Patching is still a problem, because patching everything instantly doesn’t always align with business needs – so we’re stuck fending off attackers targeting MS08-067. Governments discover zero-day vulnerabilities in our networking gear and hoard them for more than a decade (thanks NSA!). Databases get owned left, right, and center because SQL Injection is now old enough to drink.

It’s frustrating, not only because many of the problems faced by security teams across the globe are solvable, but also because many times those solutions are dismissed or written-off as not important right now.

Think about it. A server the red team used to compromise your exchange system could have been patched, but payroll can only use one piece of older software to process legacy accounts, and patching the server breaks the program. Guess what hasn’t been patched since 2005?

Something else Trump said also made some sense, we don’t know who hacked the DNC. Clinton says Russia, a lot of people do, but are they right?

We have some guesses, but nothing that is proof positive. And yet, we may never see proof positive, leaving the public with nothing but guesses to work with. Is that enough? Sometimes, but not always.

Honestly, rarely will a hacked organization know exactly who did what when it comes to working incident response. Usually they get how and when, because most incidents leave behind some markers that help define those answers. When it comes to attribution, the ‘who’ and ‘why’ are just strong guesses, based on the other collected and verifiable data.

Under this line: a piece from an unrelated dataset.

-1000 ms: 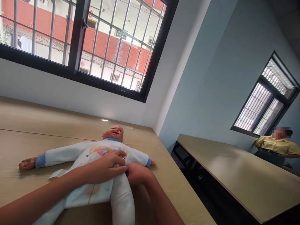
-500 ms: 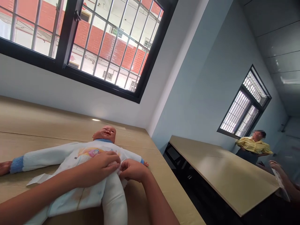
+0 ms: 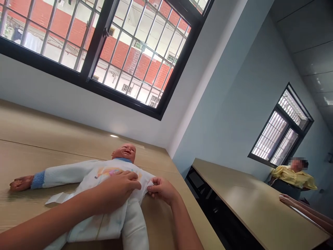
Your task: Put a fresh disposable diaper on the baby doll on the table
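A baby doll [image 3: 126,152] lies on its back on the wooden table [image 3: 15,156], in a white suit with blue collar and cuffs. Around its hips is a white diaper [image 3: 97,225]; one tab sticks out at the left. My left hand [image 3: 118,192] rests on the doll's belly, fingers bent together over the diaper's upper edge; what lies under them is hidden. At the doll's side on the right, my right hand [image 3: 161,190] pinches the white diaper's side between thumb and fingers.
A second table [image 3: 234,187] stands at the right, across a dark gap. Beyond it is a person in a yellow shirt [image 3: 293,177]. Another person's forearms [image 3: 304,210] reach over that table's right edge. A barred window [image 3: 140,52] is in the wall behind the doll.
My right hand has moved outward to the right, away from my left hand, drawing the white material sideways. The view has shifted slightly. The other person's arms now lie lower over the far table.
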`<act>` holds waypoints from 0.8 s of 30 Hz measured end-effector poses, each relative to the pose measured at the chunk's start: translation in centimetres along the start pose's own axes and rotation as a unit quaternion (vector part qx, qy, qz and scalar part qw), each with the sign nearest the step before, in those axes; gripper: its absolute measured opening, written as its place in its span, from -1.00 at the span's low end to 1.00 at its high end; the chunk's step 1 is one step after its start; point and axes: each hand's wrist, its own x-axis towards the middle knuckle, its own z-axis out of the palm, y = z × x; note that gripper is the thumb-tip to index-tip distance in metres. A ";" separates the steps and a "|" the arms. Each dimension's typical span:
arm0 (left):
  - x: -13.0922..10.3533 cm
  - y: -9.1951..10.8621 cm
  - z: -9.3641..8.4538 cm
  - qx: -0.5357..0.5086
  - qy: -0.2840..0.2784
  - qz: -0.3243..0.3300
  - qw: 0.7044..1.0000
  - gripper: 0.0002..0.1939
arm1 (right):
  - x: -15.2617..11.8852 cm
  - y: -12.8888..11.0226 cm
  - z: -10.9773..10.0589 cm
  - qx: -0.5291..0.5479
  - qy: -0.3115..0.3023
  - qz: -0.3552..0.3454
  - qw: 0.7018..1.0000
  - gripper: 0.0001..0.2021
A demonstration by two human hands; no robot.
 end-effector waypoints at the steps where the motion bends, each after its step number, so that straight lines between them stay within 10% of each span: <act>1: -0.1 0.2 -0.1 0.026 -0.011 0.002 1.000 -0.67 | -0.1 -0.1 -0.1 -0.010 0.001 -0.003 1.000 -0.56; 10: -0.2 1.5 0.0 0.142 0.000 -0.063 0.988 -0.73 | -0.8 -0.3 0.2 0.024 -0.017 -0.018 0.999 -0.48; 16: -0.5 1.3 -0.2 0.052 -0.040 0.066 0.996 -0.71 | -0.7 -0.8 0.9 -0.009 0.003 -0.046 0.999 -0.53; 24: -0.2 2.0 -0.2 0.116 -0.008 0.054 0.992 -0.78 | -0.6 -0.8 0.7 0.006 0.009 -0.044 0.999 -0.57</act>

However, it’s a safe bet, whoever is working the incident response at the DNC has eliminated “other people” and “somebody sitting on their bed that weighs four-hundred pounds” as potential suspects. Hopefully.

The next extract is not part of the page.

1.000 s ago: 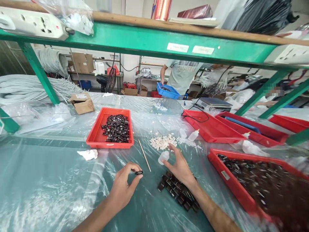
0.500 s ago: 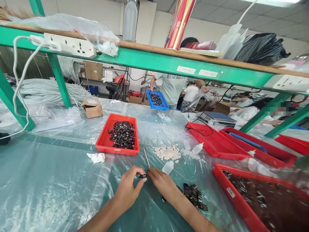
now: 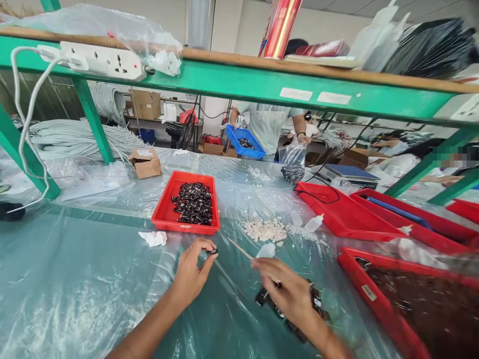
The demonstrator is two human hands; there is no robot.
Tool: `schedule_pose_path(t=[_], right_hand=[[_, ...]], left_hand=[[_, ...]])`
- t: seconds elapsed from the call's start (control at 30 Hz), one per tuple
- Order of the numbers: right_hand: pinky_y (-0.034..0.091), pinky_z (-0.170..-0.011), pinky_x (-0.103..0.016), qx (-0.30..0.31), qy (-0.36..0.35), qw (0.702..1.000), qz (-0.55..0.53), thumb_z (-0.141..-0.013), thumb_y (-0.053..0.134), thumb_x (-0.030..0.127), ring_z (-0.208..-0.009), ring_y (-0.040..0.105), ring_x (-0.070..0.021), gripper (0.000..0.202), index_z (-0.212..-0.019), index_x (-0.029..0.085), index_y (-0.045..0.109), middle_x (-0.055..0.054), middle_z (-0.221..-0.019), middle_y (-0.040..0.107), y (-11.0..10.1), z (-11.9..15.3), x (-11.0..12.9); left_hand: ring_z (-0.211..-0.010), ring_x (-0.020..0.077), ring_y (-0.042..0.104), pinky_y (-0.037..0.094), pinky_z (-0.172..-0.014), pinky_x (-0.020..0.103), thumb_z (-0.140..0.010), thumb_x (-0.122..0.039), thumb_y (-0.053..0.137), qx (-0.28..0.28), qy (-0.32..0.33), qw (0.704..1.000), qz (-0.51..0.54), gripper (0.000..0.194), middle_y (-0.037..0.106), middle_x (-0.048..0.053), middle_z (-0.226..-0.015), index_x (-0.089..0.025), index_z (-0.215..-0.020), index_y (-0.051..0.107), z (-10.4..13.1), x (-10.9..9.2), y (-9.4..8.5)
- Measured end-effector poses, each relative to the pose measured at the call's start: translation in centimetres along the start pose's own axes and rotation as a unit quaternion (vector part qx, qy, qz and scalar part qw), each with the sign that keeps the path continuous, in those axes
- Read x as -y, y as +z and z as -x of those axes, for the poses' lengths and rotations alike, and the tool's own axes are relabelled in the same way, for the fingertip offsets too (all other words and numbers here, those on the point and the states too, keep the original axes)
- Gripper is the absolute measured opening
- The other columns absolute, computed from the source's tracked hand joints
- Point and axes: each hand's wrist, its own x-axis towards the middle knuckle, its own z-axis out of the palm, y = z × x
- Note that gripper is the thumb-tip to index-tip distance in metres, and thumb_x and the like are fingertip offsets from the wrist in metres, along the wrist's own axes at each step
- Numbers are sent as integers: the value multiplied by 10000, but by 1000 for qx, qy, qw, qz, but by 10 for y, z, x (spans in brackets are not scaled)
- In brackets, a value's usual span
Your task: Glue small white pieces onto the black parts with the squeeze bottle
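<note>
Between the thumb and fingers of my left hand (image 3: 193,271) is a small black oval piece (image 3: 212,252). My right hand (image 3: 288,286), somewhat blurred, is closed on a thin wooden stick (image 3: 241,249) that points up and to the left. Beneath and beside the right hand lie several loose black pieces (image 3: 317,298), partly hidden by it. A red tray (image 3: 160,212) heaped with small black pieces (image 3: 194,203) stands beyond my left hand. Past the stick's tip is a pile of small pale chips (image 3: 265,229), with a translucent piece of plastic (image 3: 266,251) just in front of it.
A red tray (image 3: 389,309) with dark contents stands at the right, more red trays (image 3: 337,219) behind it. A small squeeze bottle (image 3: 314,223) lies near the chips. A green shelf frame (image 3: 232,82) spans above. Across the table a person holds a blue tray (image 3: 236,140) and a bag (image 3: 293,160).
My right hand has moved right, away from the left, carrying the stick. My left hand has shifted slightly up and left with the black piece. The person opposite has brought the bag nearer the table.
</note>
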Motion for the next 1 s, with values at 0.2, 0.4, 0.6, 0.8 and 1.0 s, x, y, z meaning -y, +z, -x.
schedule_pose_path(t=[0.2,0.4,0.6,0.8,1.0], right_hand=[[716,-654,-311,-215,210,921,-246,-958,687,107,-750,797,-182,277,-1063,320,829,-19,-887,811,-23,12,5],[705,-594,-310,-195,177,937,-227,-909,694,59,-703,786,-191,288,-1020,283,836,-25,-821,821,-34,8,24],[710,-553,-301,-169,154,947,-226,-903,644,10,-650,794,-190,309,-999,254,807,-24,-847,814,-31,-2,35],[720,-550,-285,-126,93,970,-187,-868,614,-26,-676,819,-189,360,-1052,239,773,-40,-900,834,-36,4,38],[753,-572,-298,-70,57,980,-178,-906,655,33,-704,851,-230,302,-1073,261,759,-58,-892,858,-45,12,44]], left_hand=[[-967,212,819,659,-891,362,-993,-227,642,26,-3,999,-18,76,834,9,-1041,-300,-989,621,2,11,5],[-966,209,818,645,-893,357,-991,-218,658,51,-15,998,-35,94,837,-6,-1040,-302,-1006,619,6,6,10],[-948,195,812,641,-888,345,-1003,-220,673,74,-26,996,-34,93,844,-12,-1045,-299,-1026,630,7,-2,9],[-903,196,796,640,-866,356,-1008,-265,685,84,-48,995,-25,54,849,-2,-1031,-288,-1038,647,7,-9,7],[-859,198,783,639,-858,367,-997,-287,707,96,-84,992,-11,53,841,-10,-995,-285,-1027,664,10,-10,10]])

The cyber question was just a blip during the whole debate, a blink and you miss it moment. This is unfortunate, because security is a major issue and here lately, something that has to be taken seriously.

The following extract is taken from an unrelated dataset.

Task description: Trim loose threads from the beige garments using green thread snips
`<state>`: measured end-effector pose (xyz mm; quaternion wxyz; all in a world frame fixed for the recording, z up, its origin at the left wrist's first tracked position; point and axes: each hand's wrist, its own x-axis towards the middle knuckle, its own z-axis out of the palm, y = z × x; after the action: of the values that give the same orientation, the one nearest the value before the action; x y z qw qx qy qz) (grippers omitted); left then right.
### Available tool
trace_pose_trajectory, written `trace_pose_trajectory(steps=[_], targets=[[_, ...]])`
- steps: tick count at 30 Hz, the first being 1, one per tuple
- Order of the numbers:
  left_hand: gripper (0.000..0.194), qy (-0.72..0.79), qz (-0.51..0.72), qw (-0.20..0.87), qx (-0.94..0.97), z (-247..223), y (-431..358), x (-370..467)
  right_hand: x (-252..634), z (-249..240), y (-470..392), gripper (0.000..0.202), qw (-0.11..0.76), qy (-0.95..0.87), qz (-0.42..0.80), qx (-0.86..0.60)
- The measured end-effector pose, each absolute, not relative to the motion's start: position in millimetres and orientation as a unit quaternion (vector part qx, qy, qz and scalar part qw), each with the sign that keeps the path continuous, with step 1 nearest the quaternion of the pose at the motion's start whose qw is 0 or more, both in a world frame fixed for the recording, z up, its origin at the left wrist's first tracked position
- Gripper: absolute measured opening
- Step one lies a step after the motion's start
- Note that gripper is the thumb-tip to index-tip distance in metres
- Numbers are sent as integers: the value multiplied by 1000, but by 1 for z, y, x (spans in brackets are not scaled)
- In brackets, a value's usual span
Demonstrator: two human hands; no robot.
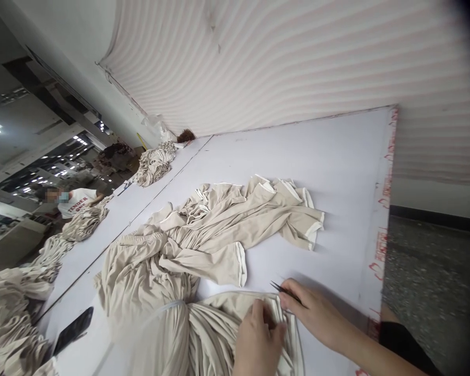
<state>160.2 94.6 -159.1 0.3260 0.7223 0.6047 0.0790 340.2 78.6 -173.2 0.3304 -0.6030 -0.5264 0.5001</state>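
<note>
My left hand (260, 339) has its fingers bent and pinched on the white-edged hem of a beige garment (227, 300). Beside it, my right hand (307, 308) grips small dark thread snips (288, 292), whose thin points stick out to the left over the table. The right fingertips are close to the garment's edge; whether they also touch the cloth I cannot tell. A pale strip (172, 305) runs around the gathered cloth left of my hands. Farther up, a heap of beige garments (235, 214) lies with white-edged ends fanned toward the right.
The pale table (348, 172) has a red-marked right edge (382, 250). A dark phone (73, 330) lies lower left. More cloth piles (156, 163) line the far left side, where a person (76, 201) in a white shirt stands. Striped sheeting (297, 57) covers the wall.
</note>
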Motion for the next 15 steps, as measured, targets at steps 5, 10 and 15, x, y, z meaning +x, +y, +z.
trace_pose_trajectory(steps=[5, 10, 15], targets=[[22, 619, 61, 394, 677, -153, 100, 156, 338, -169, 75, 19, 337, -523, 493, -608], [8, 608, 7, 339, 718, -160, 96, 154, 328, -167, 74, 8, 334, -541, 458, -621], [10, 562, 193, 264, 760, -166, 85, 138, 319, -182, 75, 18, 315, -574, 387, -649]])
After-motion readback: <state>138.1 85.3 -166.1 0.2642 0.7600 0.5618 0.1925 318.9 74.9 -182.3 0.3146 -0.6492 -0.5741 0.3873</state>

Tony Gauda, CEO of ThinAir, shared some thoughts with Salted Hash.

“While both candidates in last night’s debate acknowledged the enormity of the threat posed by cyber attacks, in particular those carried out by state-sponsored agents, neither chose to extend the conversation beyond the moderators initial prompt,” Gauda said.

“Both Trump and Clinton focused on who perpetrated the DNC breach, they missed the larger point: It doesn’t matter if it was China, Russia, or the ‘400-pound hacker’ Trump mentioned who carried out the attack. What matters is the value of the data stolen, and how it’s being leveraged after being compromised. In the next debate, both candidates need to expand on their policies for mitigating cybersecurity threats that affect governments and private businesses (a conversation worth more than the 5 minutes granted by this debate).”

Side note: If you’re not familiar with ThinAir, their presentation at 2014’s DEMO (a conference series put on by IDG Enterprise) is rather interesting.